Retraites : les personnes divorcées devront-elles faire une croix sur la pension de réversion de leur ex-conjoint décédé ?
Dans le système actuel, une personne divorcée peut toucher une partie de la retraite de son ex-conjoint décédé au prorata de la durée du mariage. Une mesure que pourrait supprimer la réforme du gouvernement.
Le projet de réforme des retraites aggravera-t-il les inégalités hommes-femmes ? Plusieurs associations et collectifs s'inquiètent en tout cas du sort réservé aux personnes divorcées, et en particulier aux femmes, dont les pensions sont généralement plus faibles. Dans le projet de loi actuel, cette question a été renvoyée à une ordonnance future. Mais le collectif Nos retraites, un rassemblement de citoyens opposés au texte, l'assure : "Le gouvernement a prévu de supprimer un droit qui existe actuellement pour les conjoints divorcés."
Dans le système actuel, lorsque l'un des conjoints meurt, l'époux survivant touche une partie de la retraite de la personne décédée, sous certaines conditions, comme l'explique le site Service public. C'est ce qu'on appelle la pension de réversion, touchée à 90% par des femmes. Cela représente une rente mensuelle moyenne de 700 euros. Les personnes divorcées peuvent elles aussi toucher une partie de la pension de leur ex-conjoint disparu.
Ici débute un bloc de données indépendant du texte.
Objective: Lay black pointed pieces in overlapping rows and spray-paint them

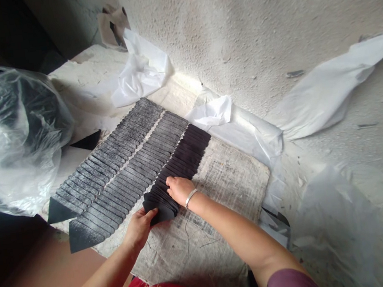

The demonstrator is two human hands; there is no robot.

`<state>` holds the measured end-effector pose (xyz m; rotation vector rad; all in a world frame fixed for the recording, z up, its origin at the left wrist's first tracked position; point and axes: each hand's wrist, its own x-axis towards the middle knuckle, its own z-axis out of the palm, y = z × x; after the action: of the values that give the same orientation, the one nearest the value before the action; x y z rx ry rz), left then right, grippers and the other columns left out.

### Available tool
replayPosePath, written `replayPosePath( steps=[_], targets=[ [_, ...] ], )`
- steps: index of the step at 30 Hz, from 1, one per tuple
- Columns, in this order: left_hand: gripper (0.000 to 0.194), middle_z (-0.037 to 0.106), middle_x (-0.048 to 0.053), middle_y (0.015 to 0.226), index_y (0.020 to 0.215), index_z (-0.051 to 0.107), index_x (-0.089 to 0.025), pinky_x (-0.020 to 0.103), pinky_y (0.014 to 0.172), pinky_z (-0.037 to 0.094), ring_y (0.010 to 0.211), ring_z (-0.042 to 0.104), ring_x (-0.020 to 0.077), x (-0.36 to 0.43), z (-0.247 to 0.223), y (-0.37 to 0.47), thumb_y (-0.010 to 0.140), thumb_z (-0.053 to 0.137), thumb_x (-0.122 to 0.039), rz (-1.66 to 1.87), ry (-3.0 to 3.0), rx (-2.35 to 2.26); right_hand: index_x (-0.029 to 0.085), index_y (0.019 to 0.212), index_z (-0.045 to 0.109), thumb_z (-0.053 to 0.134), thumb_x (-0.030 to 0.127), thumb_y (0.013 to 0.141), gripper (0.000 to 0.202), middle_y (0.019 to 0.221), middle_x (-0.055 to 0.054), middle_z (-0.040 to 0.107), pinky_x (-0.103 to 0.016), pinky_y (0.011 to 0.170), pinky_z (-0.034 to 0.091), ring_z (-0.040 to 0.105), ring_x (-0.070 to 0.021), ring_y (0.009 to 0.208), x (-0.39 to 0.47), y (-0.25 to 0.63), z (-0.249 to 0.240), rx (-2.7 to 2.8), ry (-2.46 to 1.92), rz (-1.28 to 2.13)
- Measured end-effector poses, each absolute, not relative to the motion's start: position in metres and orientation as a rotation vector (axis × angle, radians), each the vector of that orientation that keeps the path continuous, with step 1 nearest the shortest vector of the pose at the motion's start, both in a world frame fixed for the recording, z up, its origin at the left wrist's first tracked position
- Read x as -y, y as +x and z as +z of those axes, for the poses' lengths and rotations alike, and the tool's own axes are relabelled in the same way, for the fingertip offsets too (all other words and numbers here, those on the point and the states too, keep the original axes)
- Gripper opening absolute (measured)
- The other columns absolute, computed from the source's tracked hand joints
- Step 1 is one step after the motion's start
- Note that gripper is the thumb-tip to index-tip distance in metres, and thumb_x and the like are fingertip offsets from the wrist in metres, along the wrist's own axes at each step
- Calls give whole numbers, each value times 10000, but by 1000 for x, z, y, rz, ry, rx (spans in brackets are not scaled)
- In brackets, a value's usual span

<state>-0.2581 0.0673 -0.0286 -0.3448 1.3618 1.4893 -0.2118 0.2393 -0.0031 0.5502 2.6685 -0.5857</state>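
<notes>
Three long rows of overlapping dark pieces lie slantwise on a cloth-covered board (231,176). The left row (107,155) and the middle row (134,170) are dusted with pale speckles. Plain black is the right row (186,154), whose near end fans out into a stack of black pieces (161,207). My left hand (141,224) grips the near left edge of that stack between thumb and fingers. On the right side of the same row, my right hand (180,190) has its fingers bent against the pieces; its fingertips are partly hidden.
A large clear plastic bag (12,135) with dark contents bulges at the left. White plastic sheeting (141,69) lies along the rough wall (249,26). A black scrap (87,141) rests beside the left row. A brown cloth-like item (113,26) stands at the back.
</notes>
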Motion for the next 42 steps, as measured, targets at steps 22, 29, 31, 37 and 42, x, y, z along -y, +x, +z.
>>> replayPosePath(
  steps=[22,29,31,37,42],
  targets=[
    [156,710,63,755,808,668,-123,240,619,542,603,652,147,-78,-18,-257,662,619,-97,1447,-481,-1433,219,865,647,533,267,842,126,907,-31,666,-224,674,387,607,-135,835,-263,-184,-6,-2597,602,-595],
    [142,712,59,757,789,661,-132,236,619,545,605,654,142,-79,-15,-255,691,579,-70,1451,-513,-1457,199,881,637,497,347,871,204,934,-54,666,-237,724,404,613,-148,874,-261,-185,-5,-2598,604,-592],
    [140,712,59,750,777,658,-128,237,623,545,598,653,141,-80,-12,-255,684,578,-61,1455,-519,-1462,201,887,629,516,401,856,232,949,-54,661,-241,725,410,614,-152,879,-261,-185,-6,-2590,612,-589],
    [131,710,53,735,778,667,-131,261,653,547,611,656,154,-79,-14,-254,678,593,-89,1447,-513,-1469,195,909,612,557,385,834,212,971,-63,654,-250,732,424,618,-164,904,-258,-186,-7,-2591,640,-556],
    [139,715,61,775,802,666,-133,263,659,544,639,660,160,-77,-18,-253,679,604,-116,1434,-477,-1499,176,944,600,553,341,848,197,1011,-93,644,-261,771,429,613,-172,948,-254,-188,-4,-2576,657,-537]
  ],
)
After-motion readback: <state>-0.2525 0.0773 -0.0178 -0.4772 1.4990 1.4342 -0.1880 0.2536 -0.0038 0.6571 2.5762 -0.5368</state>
Cette dernière est alors calculée en fonction du nombre d'années passées ensemble.
Une question confiée au juge ?
Le rapport remis, en juillet 2019, par l'ancien haut-commissaire aux retraites, Jean-Paul Delevoye, préconise de supprimer purement et simplement (PDF, p. 75) ce système pour les personnes divorcées à partir de 2025. L'objectif : réaliser près de 2 milliards d'euros d'économie, selon l'étude d'impact du rapport. "Les femmes divorcées n'auraient donc pas accès à un seul centime de la pension de leur ex-mari décédé. C'est un texte très régressif dans son ensemble", déplore le collectif Nos retraites.
Pour compenser la disparition de ce système, le rapport Delevoye prévoyait de confier au juge des affaires familiales l'épineuse tâche de régler cette question dès le moment du divorce, en augmentant le montant des prestations compensatoires. "Dans l'état actuel du droit, le juge des affaires familiales n'a pas les outils, il ne sait pas et ne peut pas évaluer la perte de la réversion", conteste pourtant Nicolas Graftieaux, avocat spécialisé dans le droit de la famille interrogé par l'AFP, pour qui "il est trop souvent impossible pour l'époux de verser une somme suffisante pour compenser la perte de la réversion".
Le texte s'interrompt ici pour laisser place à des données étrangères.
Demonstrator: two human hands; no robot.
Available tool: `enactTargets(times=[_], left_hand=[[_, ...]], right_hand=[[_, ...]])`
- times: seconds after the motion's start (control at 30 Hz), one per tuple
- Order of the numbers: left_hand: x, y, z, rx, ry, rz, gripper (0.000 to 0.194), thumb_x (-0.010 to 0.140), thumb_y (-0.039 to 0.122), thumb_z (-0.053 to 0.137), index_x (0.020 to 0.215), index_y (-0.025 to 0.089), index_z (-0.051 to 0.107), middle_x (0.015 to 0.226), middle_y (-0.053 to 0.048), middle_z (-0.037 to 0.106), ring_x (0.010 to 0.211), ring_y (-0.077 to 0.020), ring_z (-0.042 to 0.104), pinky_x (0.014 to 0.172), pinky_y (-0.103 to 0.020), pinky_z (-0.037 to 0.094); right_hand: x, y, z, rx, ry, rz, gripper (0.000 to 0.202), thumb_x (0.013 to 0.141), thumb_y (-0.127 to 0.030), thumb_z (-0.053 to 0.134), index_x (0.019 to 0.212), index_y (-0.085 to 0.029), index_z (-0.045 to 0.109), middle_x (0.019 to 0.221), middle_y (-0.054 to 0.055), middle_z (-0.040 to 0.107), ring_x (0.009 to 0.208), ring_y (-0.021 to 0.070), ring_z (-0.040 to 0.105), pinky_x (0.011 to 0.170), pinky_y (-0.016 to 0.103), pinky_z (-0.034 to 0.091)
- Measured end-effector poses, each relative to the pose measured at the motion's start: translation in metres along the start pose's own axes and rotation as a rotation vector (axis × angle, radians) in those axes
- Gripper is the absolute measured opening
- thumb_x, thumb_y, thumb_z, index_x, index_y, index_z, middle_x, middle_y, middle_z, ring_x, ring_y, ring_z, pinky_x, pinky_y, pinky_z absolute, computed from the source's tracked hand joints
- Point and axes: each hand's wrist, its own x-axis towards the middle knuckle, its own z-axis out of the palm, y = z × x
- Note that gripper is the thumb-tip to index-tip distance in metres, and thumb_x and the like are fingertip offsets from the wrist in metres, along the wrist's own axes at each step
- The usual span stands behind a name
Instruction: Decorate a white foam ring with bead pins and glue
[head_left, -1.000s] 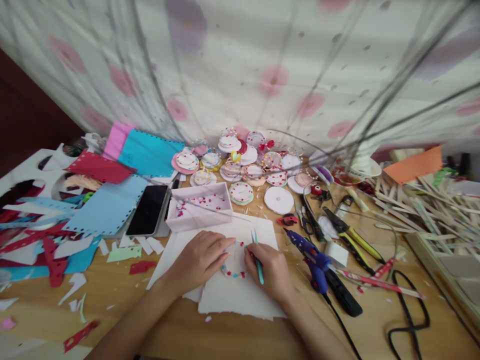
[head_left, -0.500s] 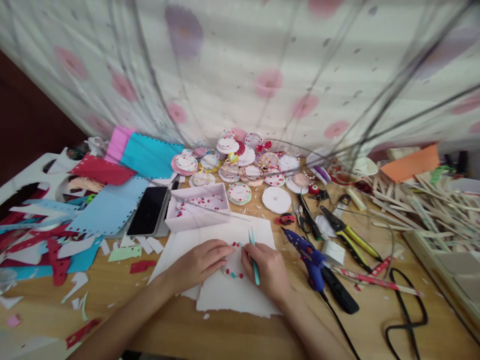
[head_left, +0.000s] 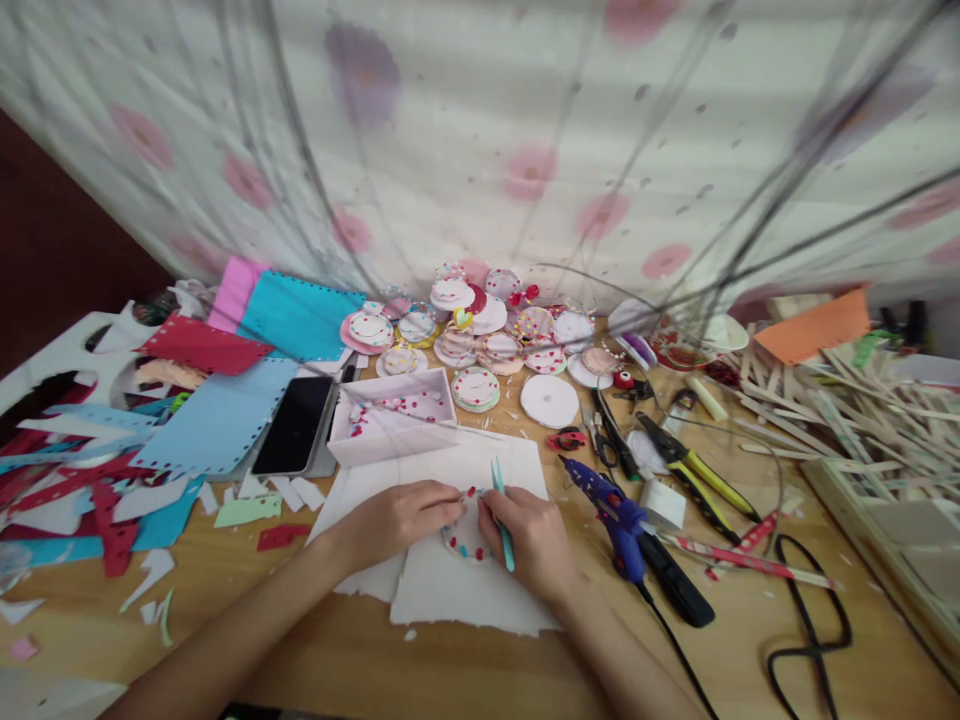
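A small white disc [head_left: 466, 530] edged with red and blue beads lies on white paper [head_left: 480, 600] between my hands. My left hand [head_left: 409, 515] touches its left edge, fingers together, and seems to pinch it there. My right hand [head_left: 532, 535] is closed at the disc's right side, with teal tweezers [head_left: 506, 535] held in its fingers, their tips pointing up and away. Just beyond stands an open white box [head_left: 394, 415] with red and blue beads inside.
Decorated discs [head_left: 476, 388] are piled behind the box. A blue glue gun [head_left: 619, 515], pliers [head_left: 694, 470] and a black cable lie to the right. Further right are wooden sticks [head_left: 862, 400]. On the left lie a phone [head_left: 295, 425], coloured sheets [head_left: 225, 415] and paper scraps.
The beaded disc has turned slightly between my hands, and more of its left edge shows. My left fingers have drawn closer together. The tweezers remain in my right hand.
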Motion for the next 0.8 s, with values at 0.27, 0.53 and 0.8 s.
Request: enactTargets(times=[0.27, 0.53, 0.8], left_hand=[[0.0046, -0.0004, -0.0029, 0.021, 0.051, 0.076, 0.039, 0.100, 0.019, 0.028, 0.100, 0.012, 0.066, 0.103, -0.012, 0.069, 0.096, -0.0178, 0.065, 0.084, -0.028, 0.055], [0.0071, -0.0001, -0.0046, -0.003, -0.005, 0.046, 0.040, 0.101, 0.020, 0.027, 0.098, 0.016, 0.067, 0.101, -0.009, 0.069, 0.097, -0.0170, 0.064, 0.085, -0.028, 0.054], [0.0082, -0.0019, -0.0023, -0.020, -0.026, 0.036, 0.036, 0.099, 0.018, 0.032, 0.092, 0.014, 0.067, 0.103, -0.010, 0.068, 0.096, -0.0180, 0.064, 0.084, -0.027, 0.053]], right_hand=[[0.0000, 0.0002, 0.0014, -0.016, -0.006, -0.010, 0.022, 0.088, -0.016, 0.046, 0.068, -0.018, 0.055, 0.058, -0.001, 0.049, 0.054, 0.0112, 0.044, 0.053, 0.024, 0.023], [-0.0003, 0.0012, 0.0024, 0.001, -0.027, 0.002, 0.021, 0.088, -0.016, 0.047, 0.068, -0.019, 0.055, 0.059, -0.001, 0.047, 0.055, 0.0115, 0.045, 0.053, 0.025, 0.024], [0.0000, 0.0007, 0.0016, 0.024, -0.030, 0.006, 0.021, 0.087, -0.015, 0.047, 0.068, -0.019, 0.054, 0.058, -0.002, 0.045, 0.053, 0.0105, 0.042, 0.053, 0.024, 0.023]])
Le Haut Conseil à l'égalité s'inquiète
Dans le projet de loi, la question a pour l'instant été renvoyée à une ordonnance. Elle fait également l'objet d'une mission confiée à Bertrand Fragonard, membre du Haut Conseil de la famille, et Anne-Marie Leroyer, professeure spécialiste du droit de la famille. "Ils sont fébriles", estime Agathe, du collectif Nos retraites. "Au moment où l'on commence à toucher du doigt les effets réels de la réforme, le gouvernement cache les chiffres", estime-t-elle, arguant du fait que "dans l'étude d'impact qui accompagne le projet de loi, le gouvernement a purement et simplement supprimé le cas des femmes divorcées".
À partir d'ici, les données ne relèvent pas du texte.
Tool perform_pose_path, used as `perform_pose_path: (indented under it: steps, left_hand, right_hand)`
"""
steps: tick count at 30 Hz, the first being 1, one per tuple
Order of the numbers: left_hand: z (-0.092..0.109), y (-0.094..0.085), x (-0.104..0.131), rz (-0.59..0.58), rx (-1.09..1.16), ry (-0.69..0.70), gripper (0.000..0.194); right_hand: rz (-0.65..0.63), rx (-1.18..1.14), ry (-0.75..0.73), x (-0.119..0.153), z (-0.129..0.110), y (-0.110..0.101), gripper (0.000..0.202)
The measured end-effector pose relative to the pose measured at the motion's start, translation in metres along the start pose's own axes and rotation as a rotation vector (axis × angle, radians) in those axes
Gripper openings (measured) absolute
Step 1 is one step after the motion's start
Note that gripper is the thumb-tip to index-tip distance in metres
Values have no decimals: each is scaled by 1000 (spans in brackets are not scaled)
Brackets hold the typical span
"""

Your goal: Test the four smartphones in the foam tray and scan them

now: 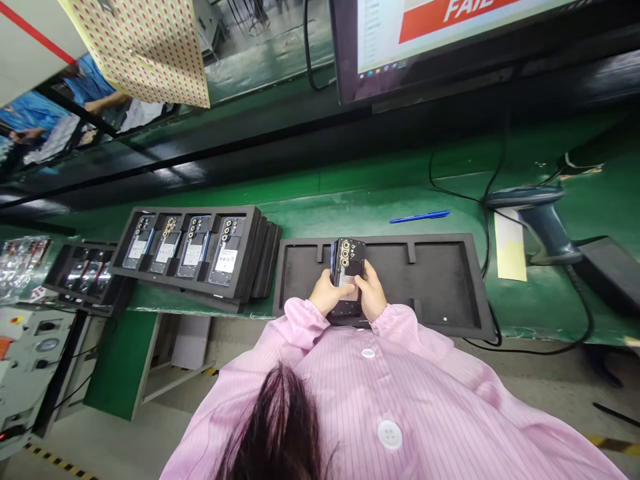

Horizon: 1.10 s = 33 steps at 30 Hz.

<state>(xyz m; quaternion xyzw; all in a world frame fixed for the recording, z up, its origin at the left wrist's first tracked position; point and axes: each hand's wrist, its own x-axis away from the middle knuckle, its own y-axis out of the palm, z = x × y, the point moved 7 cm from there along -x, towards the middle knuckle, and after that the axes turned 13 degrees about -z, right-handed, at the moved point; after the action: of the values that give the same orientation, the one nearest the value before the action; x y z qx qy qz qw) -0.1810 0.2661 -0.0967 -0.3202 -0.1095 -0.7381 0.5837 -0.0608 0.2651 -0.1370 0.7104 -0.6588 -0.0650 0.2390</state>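
Black and gold-ringed, the phone [349, 270] sits between your left hand [325, 293] and right hand [373, 293], both gripping its edges, thumbs across its back, over the foam tray [445, 280]. Left of the foam tray, a stacked tray [250, 250] holds four labelled phones [227, 257]; farther left of it, another tray [85, 301] holds shiny devices [80, 270].

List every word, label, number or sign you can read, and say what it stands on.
"FAIL": white on red, on the monitor, top cut off.
Small text there: too blurred.
Labels on the four phones at left: too small.
Label on the held phone: too blurred.
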Motion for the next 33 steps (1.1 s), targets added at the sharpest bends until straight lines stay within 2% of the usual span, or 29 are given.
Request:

Le Haut Conseil à l'égalité femmes-hommes s'est d'ailleurs récemment inquiété de la suppression de ce système, plaidant pour son maintien. Dans une tribune publiée par Le Monde le 23 janvier, un collectif de chercheurs et d'universitaires s'est lui aussi ému de cette disparition programmée. "Mariées ou non, les femmes continuent en effet d'assurer l'essentiel du travail parental tandis qu'elles accumulent moins de richesse que leurs conjoints tout au long de leur vie", peut-on y lire. "La réforme des retraites ne se soucie guère de ces enjeux", dénoncent-ils.